> DIRECTIONS: The listing that follows must be given again in full and exactly.

> THE DATA:
┄┄┄┄┄┄┄┄┄┄┄┄┄┄┄┄┄┄┄┄

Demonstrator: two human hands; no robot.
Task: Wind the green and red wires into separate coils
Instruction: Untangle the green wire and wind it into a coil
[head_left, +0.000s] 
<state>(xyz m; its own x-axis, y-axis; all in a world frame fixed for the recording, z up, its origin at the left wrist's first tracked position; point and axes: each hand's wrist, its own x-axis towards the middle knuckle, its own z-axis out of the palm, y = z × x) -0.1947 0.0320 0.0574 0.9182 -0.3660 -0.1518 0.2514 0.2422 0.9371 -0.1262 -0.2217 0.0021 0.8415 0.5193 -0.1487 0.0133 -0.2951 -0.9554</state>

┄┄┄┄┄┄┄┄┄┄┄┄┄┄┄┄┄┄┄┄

> EXPECTED OUTPUT:
Demonstrator: two human hands; no robot.
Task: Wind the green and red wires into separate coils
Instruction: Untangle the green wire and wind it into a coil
[head_left, +0.000s] 
<state>(xyz m; its own x-axis, y-axis; all in a world frame fixed for the recording, z up, its origin at the left wrist's first tracked position; point and axes: each hand's wrist, its own x-axis towards the middle knuckle, its own z-axis out of the palm, y = z × x) -0.1947 0.0320 0.0574 0.9182 -0.3660 -0.1518 0.2514 0.2422 0.9371 -0.1262 -0.2217 0.0021 0.8415 0.5193 -0.1487 0.0133 -0.2951 -0.9554</state>

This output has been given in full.